WHAT IS REQUIRED:
Word for word, transcribe the material below from its first line to the line with "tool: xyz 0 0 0", both included.

....

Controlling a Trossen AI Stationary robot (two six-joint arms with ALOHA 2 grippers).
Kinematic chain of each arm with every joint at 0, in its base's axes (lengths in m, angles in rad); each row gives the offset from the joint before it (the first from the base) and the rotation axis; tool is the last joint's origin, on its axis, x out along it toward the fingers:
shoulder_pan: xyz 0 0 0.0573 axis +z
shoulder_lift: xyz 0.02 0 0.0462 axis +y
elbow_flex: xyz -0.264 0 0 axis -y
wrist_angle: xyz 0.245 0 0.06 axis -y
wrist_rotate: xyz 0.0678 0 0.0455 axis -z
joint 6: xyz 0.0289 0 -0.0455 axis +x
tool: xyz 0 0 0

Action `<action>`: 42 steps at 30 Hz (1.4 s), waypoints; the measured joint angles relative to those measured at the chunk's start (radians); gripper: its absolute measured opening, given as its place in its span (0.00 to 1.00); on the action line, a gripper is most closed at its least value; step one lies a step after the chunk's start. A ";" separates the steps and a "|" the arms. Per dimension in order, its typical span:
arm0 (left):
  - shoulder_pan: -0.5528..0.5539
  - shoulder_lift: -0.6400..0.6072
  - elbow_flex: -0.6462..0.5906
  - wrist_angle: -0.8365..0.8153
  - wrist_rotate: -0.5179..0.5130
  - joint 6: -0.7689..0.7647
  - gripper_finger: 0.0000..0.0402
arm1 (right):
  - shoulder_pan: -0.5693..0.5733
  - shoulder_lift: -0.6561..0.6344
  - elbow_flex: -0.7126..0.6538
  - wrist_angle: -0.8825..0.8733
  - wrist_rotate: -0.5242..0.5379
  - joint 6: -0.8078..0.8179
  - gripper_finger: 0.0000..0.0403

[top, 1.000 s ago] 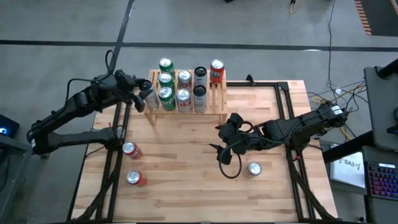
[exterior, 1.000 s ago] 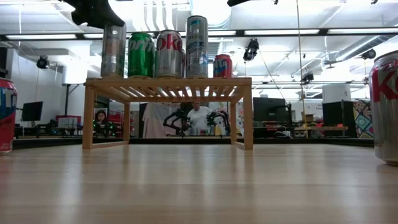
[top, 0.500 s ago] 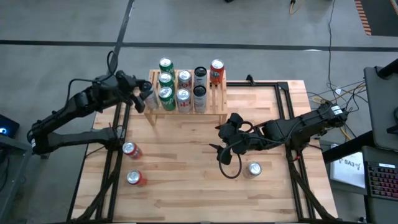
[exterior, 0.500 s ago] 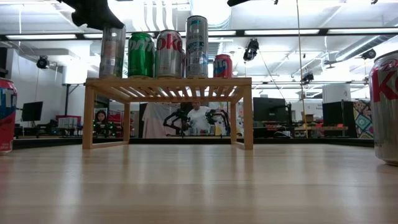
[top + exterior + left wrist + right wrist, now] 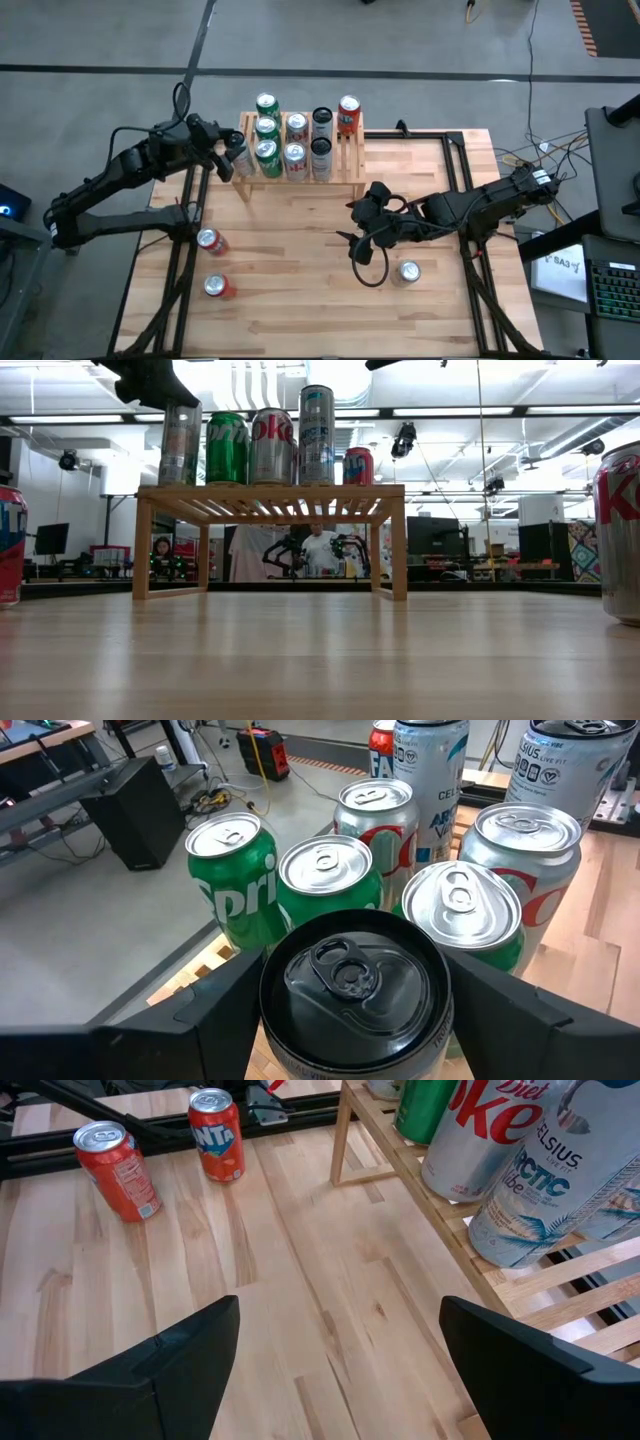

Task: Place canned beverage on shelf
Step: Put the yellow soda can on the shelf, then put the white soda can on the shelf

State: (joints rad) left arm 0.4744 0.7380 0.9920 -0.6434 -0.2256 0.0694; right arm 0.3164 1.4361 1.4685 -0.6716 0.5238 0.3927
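The dark-topped can (image 5: 352, 982) stands at the left end of the shelf (image 5: 345, 160), in the upper middle of the high view, just beside the green cans (image 5: 325, 880) and sitting squarely between the left gripper's (image 5: 228, 150) fingers (image 5: 225, 1010). Whether those fingers still press its sides or have let go cannot be told. The right gripper (image 5: 362, 225) hangs with fingers spread and nothing in them above the worktop (image 5: 300, 300) at centre-right of the high view, near a lone silver can (image 5: 408, 271).

Green cans (image 5: 232, 880), light-wood shelf (image 5: 270, 497)
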 joint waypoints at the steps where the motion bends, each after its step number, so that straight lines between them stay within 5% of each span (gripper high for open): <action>1: 0.000 0.000 0.000 0.000 0.000 0.000 0.66 | 0.000 0.000 0.000 0.000 0.000 0.000 0.82; 17: 0.000 -0.008 0.011 0.018 0.000 -0.004 0.73 | 0.000 0.000 0.000 0.000 0.000 0.000 0.82; 28: 0.000 -0.023 0.123 0.004 0.000 0.004 0.73 | 0.002 0.000 0.000 0.000 0.000 0.000 0.82; 31: 0.000 -0.023 0.161 0.021 0.068 -0.009 0.73 | 0.003 0.000 0.006 -0.004 -0.012 0.011 0.82; 36: -0.050 -0.024 0.171 0.122 0.231 -0.036 0.67 | 0.002 0.000 0.028 0.001 -0.125 0.070 0.82; 42: -0.225 -0.009 0.156 0.156 0.171 -0.020 0.48 | 0.002 0.016 0.029 -0.008 -0.423 0.246 0.82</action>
State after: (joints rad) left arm 0.2498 0.7291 1.1485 -0.4873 -0.0546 0.0498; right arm 0.3187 1.4522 1.4971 -0.6792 0.1005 0.6391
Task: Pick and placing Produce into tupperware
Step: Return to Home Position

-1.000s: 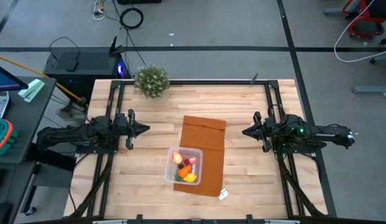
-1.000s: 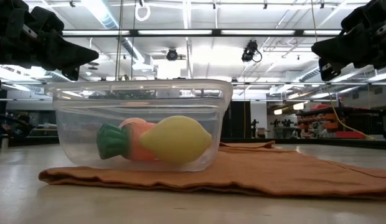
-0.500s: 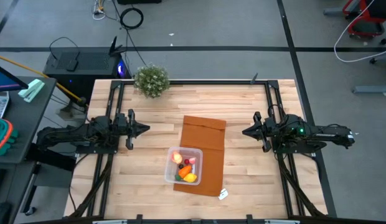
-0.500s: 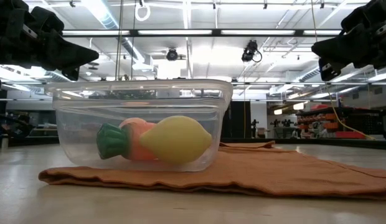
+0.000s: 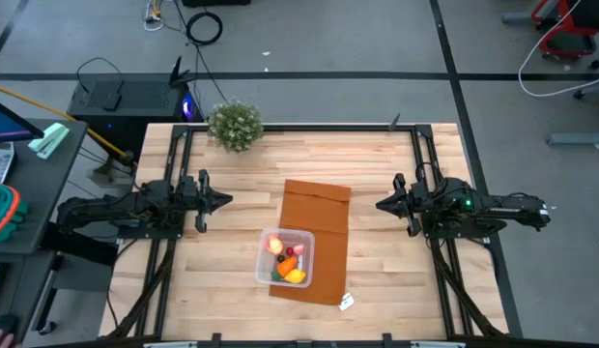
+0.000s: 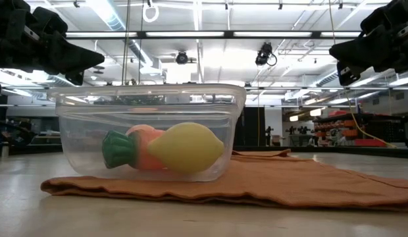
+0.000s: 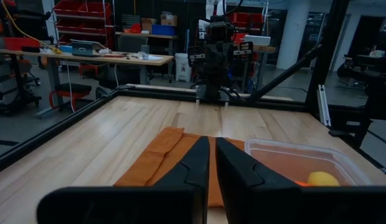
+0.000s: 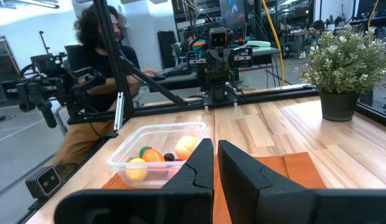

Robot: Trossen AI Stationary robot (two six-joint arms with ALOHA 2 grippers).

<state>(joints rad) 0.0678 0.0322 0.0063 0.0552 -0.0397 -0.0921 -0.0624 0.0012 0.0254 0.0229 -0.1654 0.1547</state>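
Note:
The clear tupperware (image 5: 286,257) stands on the near left part of a brown-orange mat (image 5: 317,215). Inside it lie the yellow lemon (image 6: 185,148), the orange carrot with its green top (image 6: 118,150), a red-yellow peach-like fruit (image 8: 187,145) and small red pieces (image 5: 290,252). My left gripper (image 5: 226,201) hovers shut at the table's left, well apart from the box. My right gripper (image 5: 381,204) hovers shut at the table's right, past the mat's edge. Both hold nothing.
A bushy green potted plant (image 5: 235,125) stands at the far edge, left of centre. A small white tag (image 5: 346,303) lies by the mat's near right corner. A person (image 8: 106,74) stands beyond the table's near edge. Bare wood lies on both sides of the mat.

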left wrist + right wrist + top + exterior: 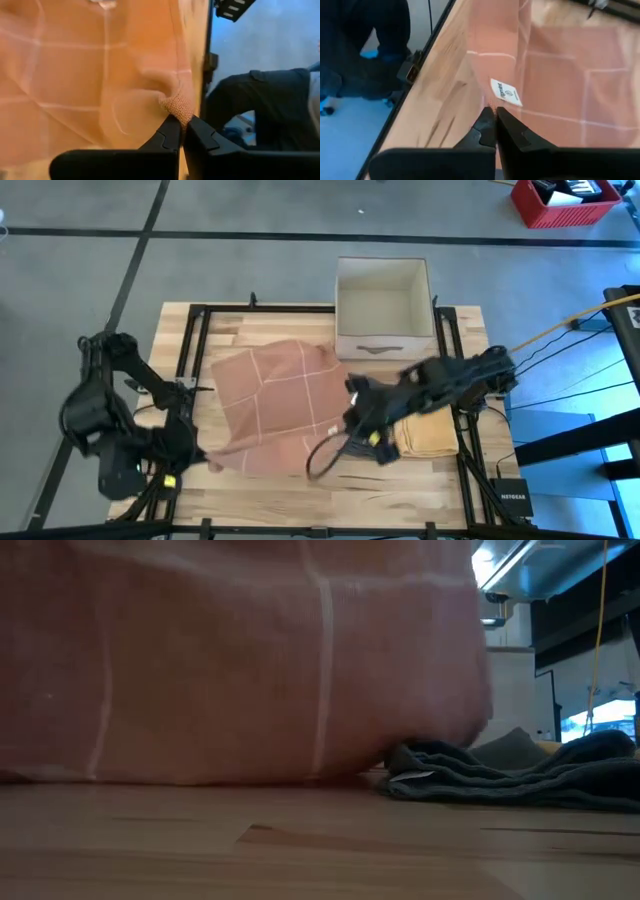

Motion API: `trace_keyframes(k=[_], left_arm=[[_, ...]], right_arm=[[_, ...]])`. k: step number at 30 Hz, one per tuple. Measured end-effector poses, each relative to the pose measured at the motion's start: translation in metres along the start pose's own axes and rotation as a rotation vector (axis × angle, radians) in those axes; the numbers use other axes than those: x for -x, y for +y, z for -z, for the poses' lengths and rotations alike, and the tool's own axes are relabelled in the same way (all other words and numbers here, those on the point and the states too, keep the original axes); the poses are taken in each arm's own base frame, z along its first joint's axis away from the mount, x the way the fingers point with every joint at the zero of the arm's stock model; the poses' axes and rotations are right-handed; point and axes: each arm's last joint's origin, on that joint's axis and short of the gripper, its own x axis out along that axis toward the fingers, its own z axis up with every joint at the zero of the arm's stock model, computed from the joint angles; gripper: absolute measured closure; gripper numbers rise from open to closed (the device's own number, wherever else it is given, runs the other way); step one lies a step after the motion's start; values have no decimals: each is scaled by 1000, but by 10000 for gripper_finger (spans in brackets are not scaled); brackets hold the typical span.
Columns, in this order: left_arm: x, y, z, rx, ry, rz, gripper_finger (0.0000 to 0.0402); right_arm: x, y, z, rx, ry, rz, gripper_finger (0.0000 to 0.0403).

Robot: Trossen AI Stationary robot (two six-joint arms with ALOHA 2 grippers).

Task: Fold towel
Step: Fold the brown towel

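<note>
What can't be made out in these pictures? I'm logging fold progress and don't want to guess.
- High view: the towel's right edge lies under the right arm, so the right gripper's hold is hidden.
- Low view: the raised towel fills the picture, hiding both grippers.
- High view: the yellow folded cloth is partly covered by the right arm.
- Left wrist view: the left gripper pinches one corner; the rest is cut off.

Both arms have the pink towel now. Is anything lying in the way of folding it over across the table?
Nothing visible blocks the fold. The left gripper and right gripper each pinch an edge of the pink towel. The folded yellow towel lies just beyond its right edge and the white box behind it, both off the cloth.
</note>
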Motion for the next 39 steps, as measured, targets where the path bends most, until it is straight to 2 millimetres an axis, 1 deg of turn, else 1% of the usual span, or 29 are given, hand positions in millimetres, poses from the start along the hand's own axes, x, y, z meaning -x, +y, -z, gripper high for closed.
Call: trace_keyframes(k=[4, 10, 14, 17, 22, 25, 27, 30, 33, 36, 39], left_arm=[[-22, -15, 24, 68, 12, 46, 401], [-55, -30, 64, 126, 50, 116, 401], [-70, -37, 96, 237, 109, 177, 401], [-76, -41, 120, 320, 141, 224, 401], [-94, -53, 161, 452, 219, 290, 401], [-108, -65, 177, 469, 250, 314, 401], [-119, -71, 184, 437, 248, 319, 401], [-135, -80, 188, 406, 225, 343, 401], [-151, -83, 190, 370, 206, 317, 401], [-166, -82, 189, 358, 194, 277, 386], [-180, -81, 184, 373, 205, 247, 350]], right_arm=[[-31, 27, -3, 4, 77, 0, 402], [-71, 70, -1, -20, 162, 87, 402], [-96, 100, 3, -35, 187, 178, 402], [-120, 119, 7, -59, 207, 229, 398], [-164, 149, 16, -95, 232, 242, 384], [-188, 162, 23, -136, 263, 223, 382], [-199, 169, 29, -161, 295, 206, 384], [-211, 178, 35, -188, 322, 191, 390], [-221, 183, 40, -221, 340, 206, 389], [-230, 183, 45, -266, 372, 229, 370], [-232, 184, 47, -287, 400, 210, 334]])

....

TASK RESPONSE:
Controlling a Trossen AI Stationary robot (two six-joint arms with ALOHA 2 grippers).
Kinematic chain of each arm with every joint at 0, in its base's axes (lengths in m, angles in rad); each row gives the offset from the joint before it (the first from the base) and the rotation axis; tool is the last joint's origin, on its axis, x out along it toward the fingers:
shoulder_pan: xyz 0 0 0.0573 axis +z
shoulder_lift: xyz 0.02 0 0.0462 axis +y
elbow_flex: xyz -0.264 0 0 axis -y
wrist_angle: xyz 0.245 0 0.06 axis -y
wrist_rotate: xyz 0.0678 0 0.0455 axis -z
joint 6: xyz 0.0289 0 -0.0455 axis +x
tool: xyz 0 0 0

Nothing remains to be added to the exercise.